Seit 2015 ist St. Kamillus nun ein Kolumbarium – eine Kirche für Urnenbestattungen. Zwischen den klaren Linien Böhms und der Geschichte des Hauses ist ein Raum entstanden, der Würde, Frieden und Geborgenheit schenkt. Und doch ist es kein stiller Ort: Regelmäßig erklingen hier Musik und schöne Worte. Konzerte, Lesungen und Veranstaltungen füllen die alten Mauern mit neuem Leben. Wer ein Grab besucht, findet hier nicht nur Stille – er erlebt, wie Erinnerung, Kultur und Gemeinschaft auf besondere Weise zusammenfinden.

So ist St. Kamillus heute eines der schönsten Kolumbarien Deutschlands – ein architektonisches Juwel, das Geschichte bewahrt und gleichzeitig neue Wege eröffnet. Kein Wunder also, dass das Jahr 2025 mit vielen Veranstaltungen gefeiert wurde. Denn zehn Jahre Kolumbarium sind ein kleines, aber besonderes Jubiläum – und es bringt auch ein Geschenk mit sich.

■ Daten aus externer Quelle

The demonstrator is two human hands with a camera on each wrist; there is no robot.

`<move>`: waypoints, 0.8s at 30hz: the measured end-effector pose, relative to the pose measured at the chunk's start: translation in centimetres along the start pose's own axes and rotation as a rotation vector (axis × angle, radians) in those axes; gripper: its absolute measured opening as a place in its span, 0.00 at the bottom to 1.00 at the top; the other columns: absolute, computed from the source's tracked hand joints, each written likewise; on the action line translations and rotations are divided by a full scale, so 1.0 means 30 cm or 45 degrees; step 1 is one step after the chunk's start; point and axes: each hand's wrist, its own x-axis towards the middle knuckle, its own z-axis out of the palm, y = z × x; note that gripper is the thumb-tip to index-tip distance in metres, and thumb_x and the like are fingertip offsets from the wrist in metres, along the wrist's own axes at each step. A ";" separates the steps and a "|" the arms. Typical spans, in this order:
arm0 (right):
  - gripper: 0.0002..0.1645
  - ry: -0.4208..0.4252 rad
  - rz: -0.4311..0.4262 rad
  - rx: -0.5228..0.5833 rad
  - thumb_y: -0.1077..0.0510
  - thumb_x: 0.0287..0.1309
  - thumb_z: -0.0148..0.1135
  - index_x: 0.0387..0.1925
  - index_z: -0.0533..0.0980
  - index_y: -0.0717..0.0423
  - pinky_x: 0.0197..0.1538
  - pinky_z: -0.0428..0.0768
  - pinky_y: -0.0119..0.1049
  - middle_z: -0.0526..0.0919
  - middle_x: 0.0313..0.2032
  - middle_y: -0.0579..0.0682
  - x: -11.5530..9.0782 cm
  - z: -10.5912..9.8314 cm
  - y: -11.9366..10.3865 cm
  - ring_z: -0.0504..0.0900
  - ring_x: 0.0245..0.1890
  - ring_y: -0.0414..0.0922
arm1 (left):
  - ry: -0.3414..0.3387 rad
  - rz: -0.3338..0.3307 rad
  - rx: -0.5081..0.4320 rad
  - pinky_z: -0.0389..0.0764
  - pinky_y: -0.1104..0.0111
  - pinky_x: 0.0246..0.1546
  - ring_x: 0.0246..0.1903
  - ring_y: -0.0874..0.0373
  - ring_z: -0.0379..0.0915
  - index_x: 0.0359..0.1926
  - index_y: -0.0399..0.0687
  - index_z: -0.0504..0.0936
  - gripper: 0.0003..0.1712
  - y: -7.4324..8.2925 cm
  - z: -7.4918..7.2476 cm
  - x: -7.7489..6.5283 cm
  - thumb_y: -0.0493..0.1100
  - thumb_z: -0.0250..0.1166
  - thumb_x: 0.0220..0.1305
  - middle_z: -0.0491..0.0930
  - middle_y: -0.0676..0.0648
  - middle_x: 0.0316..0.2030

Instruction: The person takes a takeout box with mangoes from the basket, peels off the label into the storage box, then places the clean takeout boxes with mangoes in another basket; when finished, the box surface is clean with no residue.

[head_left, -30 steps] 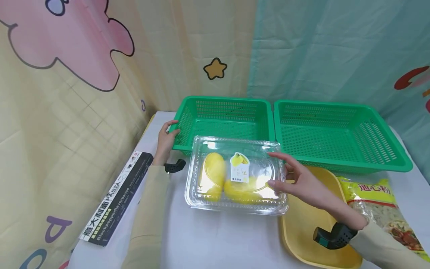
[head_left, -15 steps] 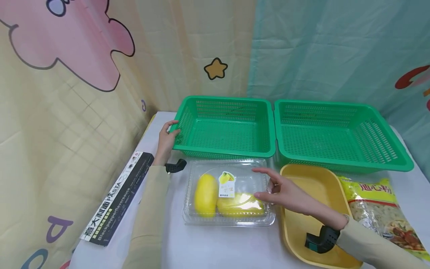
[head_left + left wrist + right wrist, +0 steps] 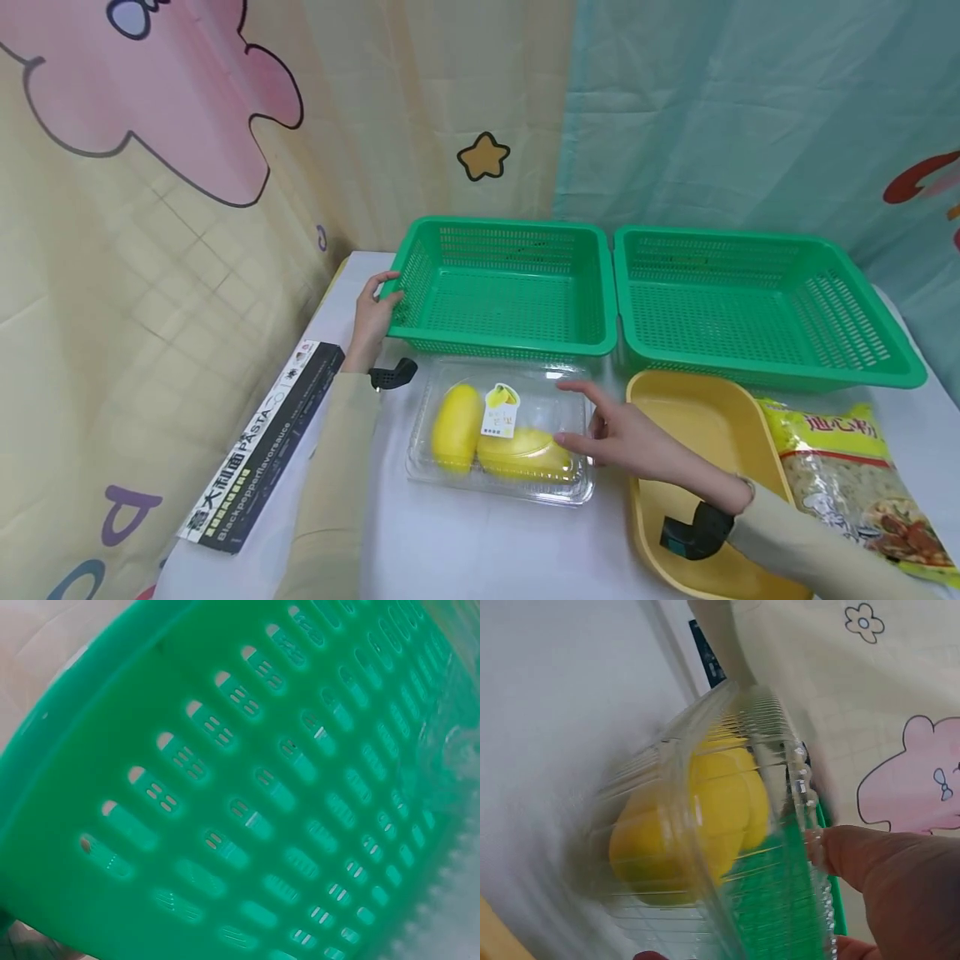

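Note:
In the head view a clear plastic clamshell box with yellow mangoes inside and a printed label is low over the table, in front of the left green basket. My right hand holds its right end, index finger and thumb over the lid. Up close in the right wrist view, the thumb meets the box's ridged rim; the box is blurred. My left hand grips the left basket's left rim with thumb and fingers. The left wrist view is filled by perforated green basket wall.
A second green basket stands at right. Before it lie a yellow tray and a bag of macaroni. A black and white pasta box lies along the left table edge. Curtains hang behind.
My right hand has lowered the mango box from above the table's middle, towards me, then moved slightly left with it. My left hand has stayed at the basket rim.

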 end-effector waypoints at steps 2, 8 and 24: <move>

Wenn Geschichte Geburtstag feiert

2025 stand St. Kamillus nicht nur im Zeichen bewegender Konzerte, die den Mauern neues Leben gaben. Zum Jubiläum wollte man auch den Menschen, die hier ihre letzte Ruhestätte suchen, etwas schenken: Im Jubiläumsjahr entfallen die Reservierungsgebühren. So kann 2025 eine Urnenstätte erwerben für einen Zeitpunkt, der möglichst weit in der Zukunft der eigenen Geschichte liegen möge.